Wieder gingen zwei Jahre ins Land, die Backnanger Bürger und die über 8000 Fahrgäste täglich empfanden die „jetzigen Verhältnisse als eine Zumutung“ (BKZ vom 25. März 1971). Wieder schrieb Dietrich einen geharnischten Brief an die Bahn, diesmal an den Präsidenten der Deutschen Bundesbahn, Professor Dr. Oeftering in Frankfurt. Unverständnis zeigte der OB über die ständige Verschiebung des Baubeginns seit 1966.
Nach langem Hin und Her konnte im August 1975 dann doch ein neuer Bahnhof eingeweiht werden. Bei zwei Tagen der offenen Tür wurden rund 18000 Besucher gezählt.
Thema der Ausstellung von Peter Wolf ist aber vor allem der alte Backnanger Bahnhof. Ein Exponat ist eine Bauzeichnung der Fassade aus dem Jahr 1876, die aus dem Staatsarchiv in Ludwigsburg stammt. Auch eine unverbindliche Ideenstudie für die jetzt diskutierte Neugestaltung des Bahnhofsvorplatzes aus dem Jahr 2012 findet sich in der Ausstellung.
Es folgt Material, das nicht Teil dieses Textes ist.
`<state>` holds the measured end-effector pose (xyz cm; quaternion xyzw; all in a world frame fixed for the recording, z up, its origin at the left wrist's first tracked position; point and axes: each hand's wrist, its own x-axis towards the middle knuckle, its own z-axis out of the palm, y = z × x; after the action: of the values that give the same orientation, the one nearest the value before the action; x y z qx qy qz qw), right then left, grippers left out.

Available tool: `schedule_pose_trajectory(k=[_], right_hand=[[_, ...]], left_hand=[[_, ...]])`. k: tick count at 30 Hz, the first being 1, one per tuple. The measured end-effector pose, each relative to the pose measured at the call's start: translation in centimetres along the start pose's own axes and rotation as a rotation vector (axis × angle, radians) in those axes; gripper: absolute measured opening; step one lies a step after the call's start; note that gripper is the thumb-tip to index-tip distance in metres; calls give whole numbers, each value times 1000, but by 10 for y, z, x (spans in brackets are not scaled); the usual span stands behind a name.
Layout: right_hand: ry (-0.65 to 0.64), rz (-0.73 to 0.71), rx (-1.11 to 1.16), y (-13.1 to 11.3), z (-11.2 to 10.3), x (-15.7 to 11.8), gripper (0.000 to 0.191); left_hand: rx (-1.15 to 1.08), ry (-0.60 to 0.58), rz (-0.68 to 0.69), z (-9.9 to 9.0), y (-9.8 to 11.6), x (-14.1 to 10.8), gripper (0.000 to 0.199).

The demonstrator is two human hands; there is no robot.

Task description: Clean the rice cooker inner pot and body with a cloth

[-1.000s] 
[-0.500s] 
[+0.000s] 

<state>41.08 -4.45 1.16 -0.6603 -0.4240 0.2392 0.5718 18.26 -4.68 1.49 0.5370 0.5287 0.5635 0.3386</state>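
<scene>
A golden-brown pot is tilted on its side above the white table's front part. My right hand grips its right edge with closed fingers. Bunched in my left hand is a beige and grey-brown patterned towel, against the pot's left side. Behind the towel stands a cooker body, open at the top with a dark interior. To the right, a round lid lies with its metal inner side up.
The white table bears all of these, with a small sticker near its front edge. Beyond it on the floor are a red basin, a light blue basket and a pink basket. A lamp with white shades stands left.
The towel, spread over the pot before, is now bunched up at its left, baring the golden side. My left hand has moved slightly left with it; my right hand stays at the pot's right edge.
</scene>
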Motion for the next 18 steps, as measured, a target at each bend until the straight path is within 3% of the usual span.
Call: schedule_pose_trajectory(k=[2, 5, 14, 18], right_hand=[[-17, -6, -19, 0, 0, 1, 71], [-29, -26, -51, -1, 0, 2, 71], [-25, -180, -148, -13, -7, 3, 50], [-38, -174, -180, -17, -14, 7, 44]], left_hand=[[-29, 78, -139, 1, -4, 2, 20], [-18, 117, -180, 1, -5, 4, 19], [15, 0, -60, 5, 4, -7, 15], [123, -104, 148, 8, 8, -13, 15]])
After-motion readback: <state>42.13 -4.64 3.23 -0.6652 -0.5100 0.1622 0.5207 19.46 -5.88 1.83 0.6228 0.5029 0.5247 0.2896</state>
Obendrein vermittelt die Schau einen Eindruck vom Leben anno dazumal rund um den Backnanger Bahnhof. Da entdeckt man auf einem Foto aus dem Jahr 1933 eine Personengruppe. Wolf: „Es sind einige bekannte Namen dabei.“ Ein anderes Bild zeigt Arbeiter, die auf dem Güterbahnhof von einem Waggon Rinde abladen, die in den Backnanger Gerbereien zum Gerben gebraucht wurde (Lohe). Deutlich wird auch, dass zu diesen Zeiten viel mehr Menschen als heute im Backnanger Bahnhof gearbeitet haben. Wenngleich der alte Backnanger Bahnhof in seinen letzten Jahren mit vielen Schimpfworten bedacht wurde, so ist der nostalgische Blick auf das Bauwerk und die Zeit damals sehr reizvoll.
Die von Peter Wolf konzipierte Ausstellung im Helferhaus-Kabinett ist ab 23. Februar dienstags bis freitags von 17 bis 19 Uhr und samstags und sonntags von 14 bis 19 Uhr geöffnet.